The broth isn’t spicy but the chili does add a hint of warmth. If you’re sensitive to spice, you can omit the chili.
This broth is best enjoyed fresh but it can definitely be stored in the refrigerator for up to three days. Reheat gently over low to medium heat and avoid boiling again to preserve the flavor.
Did you enjoy this recipe for Garudhiya? If so, check out these other recipes I’ve selected just for you:
If you tried this Garudhiya Recipe or any other recipe on my website, please leave a 🌟 star rating and let me know how it went in the 📝 comments below!

Garudhiya
Ingredients
- 4 cups water
- 1 ½ tsp salt
- ½ lb tuna steak, chopped into 1” pieces and rinsed
- ½ white onion, sliced
- 5 curry leaves
- 1 dried chili
- white rice, red onion slices, lime slices, and peppers, for serving
Instructions
- Heat 4 cups water in a medium pot on the stove. When the water comes to a simmer, add 1 ½ tsp salt.
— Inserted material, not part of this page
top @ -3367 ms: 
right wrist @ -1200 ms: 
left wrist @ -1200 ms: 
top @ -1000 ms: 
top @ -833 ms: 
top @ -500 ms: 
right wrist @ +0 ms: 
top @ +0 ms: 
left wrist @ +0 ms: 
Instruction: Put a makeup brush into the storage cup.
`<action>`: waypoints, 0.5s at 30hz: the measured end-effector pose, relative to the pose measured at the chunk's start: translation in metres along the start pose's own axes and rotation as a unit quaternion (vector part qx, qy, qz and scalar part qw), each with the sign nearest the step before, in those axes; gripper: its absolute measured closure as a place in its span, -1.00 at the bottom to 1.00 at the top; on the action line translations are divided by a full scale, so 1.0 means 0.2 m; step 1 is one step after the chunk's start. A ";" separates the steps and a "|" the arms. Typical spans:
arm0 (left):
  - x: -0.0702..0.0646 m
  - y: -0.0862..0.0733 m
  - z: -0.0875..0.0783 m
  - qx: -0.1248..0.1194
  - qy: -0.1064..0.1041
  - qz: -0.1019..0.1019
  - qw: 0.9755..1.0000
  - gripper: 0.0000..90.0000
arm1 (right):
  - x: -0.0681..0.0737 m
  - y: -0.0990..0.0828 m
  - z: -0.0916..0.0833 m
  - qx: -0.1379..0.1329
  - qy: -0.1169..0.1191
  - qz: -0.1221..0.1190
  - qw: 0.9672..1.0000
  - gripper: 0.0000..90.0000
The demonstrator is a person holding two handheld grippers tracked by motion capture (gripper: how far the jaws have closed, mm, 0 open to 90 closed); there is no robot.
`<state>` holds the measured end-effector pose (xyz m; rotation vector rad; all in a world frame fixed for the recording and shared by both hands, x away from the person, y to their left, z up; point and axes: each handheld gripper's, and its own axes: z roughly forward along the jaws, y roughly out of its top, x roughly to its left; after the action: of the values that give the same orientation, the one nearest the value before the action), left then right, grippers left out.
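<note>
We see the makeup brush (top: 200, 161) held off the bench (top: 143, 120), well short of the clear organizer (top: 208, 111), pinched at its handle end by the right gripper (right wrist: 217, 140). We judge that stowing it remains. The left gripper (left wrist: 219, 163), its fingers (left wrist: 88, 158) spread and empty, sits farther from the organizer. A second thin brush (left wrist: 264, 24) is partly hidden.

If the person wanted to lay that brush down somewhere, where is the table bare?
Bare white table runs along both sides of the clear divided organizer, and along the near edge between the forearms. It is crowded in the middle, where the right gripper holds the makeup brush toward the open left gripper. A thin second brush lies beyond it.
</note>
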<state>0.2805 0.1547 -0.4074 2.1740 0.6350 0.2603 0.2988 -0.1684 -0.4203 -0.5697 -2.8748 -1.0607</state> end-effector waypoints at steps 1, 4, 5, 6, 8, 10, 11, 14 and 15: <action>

- When the water reaches a full boil, add ½ lb tuna steak pieces, ½ white onion slices, 5 curry leaves, and 1 dried chili and then return to a simmer again.
- Cook the tuna until it turns white, about 5 minutes. As it’s cooking, use a spoon or a ladle to skim as much of the white foam from the top of the water as possible, discarding it.
- Serve with white rice and eat with your hands. Enjoy!
Video
Notes
- Water: If you want a milder broth, use more water!
- Tuna Steak: I used a tuna steak because it was the easiest raw tuna to find and I loved having pieces of fish in my fish broth. I have also seen this dish made with the boney, rough parts of the fish, getting every bit of benefit from the fish!
- Toppings: White rice, red onion slices, lime slices, and peppers, for serving.
- To serve, place the rice and any toppings you prefer in your bowl first and ladle the fish broth over the top to warm it all up together.
- This dish is often served with some grilled reef fish on the side, covered in chili paste.
- This dish is traditionally eaten with your hands but if you’re uncomfortable with that idea, utensils work just fine!
- We skim the foam from the broth to keep it clear and remove any unpleasant flavor.